#### Problem
Please write out the data exactly, line by line.

Records from a dataset:
+++

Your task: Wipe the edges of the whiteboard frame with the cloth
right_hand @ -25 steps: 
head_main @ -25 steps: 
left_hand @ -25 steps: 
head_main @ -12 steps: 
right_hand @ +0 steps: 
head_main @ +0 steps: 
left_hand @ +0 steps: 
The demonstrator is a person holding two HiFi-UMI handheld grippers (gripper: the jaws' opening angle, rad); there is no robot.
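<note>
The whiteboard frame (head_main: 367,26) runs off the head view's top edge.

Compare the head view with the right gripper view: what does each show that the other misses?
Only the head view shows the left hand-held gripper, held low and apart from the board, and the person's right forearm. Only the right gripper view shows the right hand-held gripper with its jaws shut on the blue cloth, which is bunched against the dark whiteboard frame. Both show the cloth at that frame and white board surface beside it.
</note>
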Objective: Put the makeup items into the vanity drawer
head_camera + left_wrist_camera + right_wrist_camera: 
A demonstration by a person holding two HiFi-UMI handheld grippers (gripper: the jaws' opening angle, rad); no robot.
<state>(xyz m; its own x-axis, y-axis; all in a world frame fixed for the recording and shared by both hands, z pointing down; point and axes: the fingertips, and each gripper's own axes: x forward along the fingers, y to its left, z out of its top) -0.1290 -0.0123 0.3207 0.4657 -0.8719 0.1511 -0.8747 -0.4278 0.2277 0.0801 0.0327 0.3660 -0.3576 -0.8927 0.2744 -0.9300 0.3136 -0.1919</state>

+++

#### Response to the task
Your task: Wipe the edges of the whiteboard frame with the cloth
right_hand @ -25 steps: 
head_main @ -25 steps: 
left_hand @ -25 steps: 
head_main @ -12 steps: 
right_hand @ +0 steps: 
head_main @ +0 steps: 
left_hand @ +0 steps: 
The demonstrator is a person holding two HiFi-UMI handheld grippers (gripper: the jaws' opening angle, rad); there is no robot.
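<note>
The whiteboard frame (head_main: 367,26) runs off the head view's top edge.

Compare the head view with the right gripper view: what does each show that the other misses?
Only the head view shows the left hand-held gripper, held low and apart from the board, and the person's right forearm. Only the right gripper view shows the right hand-held gripper with its jaws shut on the blue cloth, which is bunched against the dark whiteboard frame. Both show the cloth at that frame and white board surface beside it.
</note>
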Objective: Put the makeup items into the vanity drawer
head_camera + left_wrist_camera + right_wrist_camera: 
A demonstration by a person holding two HiFi-UMI handheld grippers (gripper: the jaws' opening angle, rad); no robot.
<state>(xyz m; its own x-axis, y-axis; all in a world frame fixed for the recording and shared by both hands, z pointing down; point and axes: the fingertips, and each gripper's own axes: x forward along the fingers, y to its left, z out of its top) -0.1290 -0.0123 0.3207 0.4657 -0.8719 0.1511 -0.8747 -0.4278 0.2277 0.0801 0.0327 0.3660 -0.3576 -0.8927 0.2744 -0.9300 0.3136 -0.1919</state>

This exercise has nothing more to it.